If you pray hard enough, you can make water run uphill. How hard? Why, hard enough to make water run uphill, of course!
- Robert Heinlein
Georgia Governor Sonny Perdue
prayed for rain at the State Capitol yesterday.
"We've come together here simply for one reason and one reason only: To very reverently and respectfully pray up a storm," Perdue said after a choir provided a hymn.
Georgia and its neighboring states are caught in a drought that threatens public water supplies. Perdue has ordered water restrictions, launched a legal battle against the release of water from federal reservoirs and appealed to President Bush.
"It's time to appeal to him who can and will make a difference," Perdue told the crowd.
A church choir belted out "What a Mighty God We Serve" and "Amazing Grace" as a keyboardist swayed to the rhythm. While preachers spoke, worshippers chanted "amen," and some stood with eyes closed and arms outstretched.

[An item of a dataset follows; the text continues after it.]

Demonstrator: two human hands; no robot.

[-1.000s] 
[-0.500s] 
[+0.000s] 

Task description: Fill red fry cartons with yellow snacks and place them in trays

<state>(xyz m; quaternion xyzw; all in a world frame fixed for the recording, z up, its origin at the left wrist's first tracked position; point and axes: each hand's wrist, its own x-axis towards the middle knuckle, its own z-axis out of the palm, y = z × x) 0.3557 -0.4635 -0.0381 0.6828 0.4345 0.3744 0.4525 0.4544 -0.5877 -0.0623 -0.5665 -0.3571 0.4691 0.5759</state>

"God, we need you," Perdue said. "We need rain."
The hourlong event was billed as an interfaith ceremony but only three Protestant ministers joined Perdue, who is a Baptist, and Lt. Gov. Casey Cagle.
We wish the governor well in his prayers, and we'll remember Georgia in our prayers as well. And to the governor's critics, it could be worse. He could be sacrificing virgins.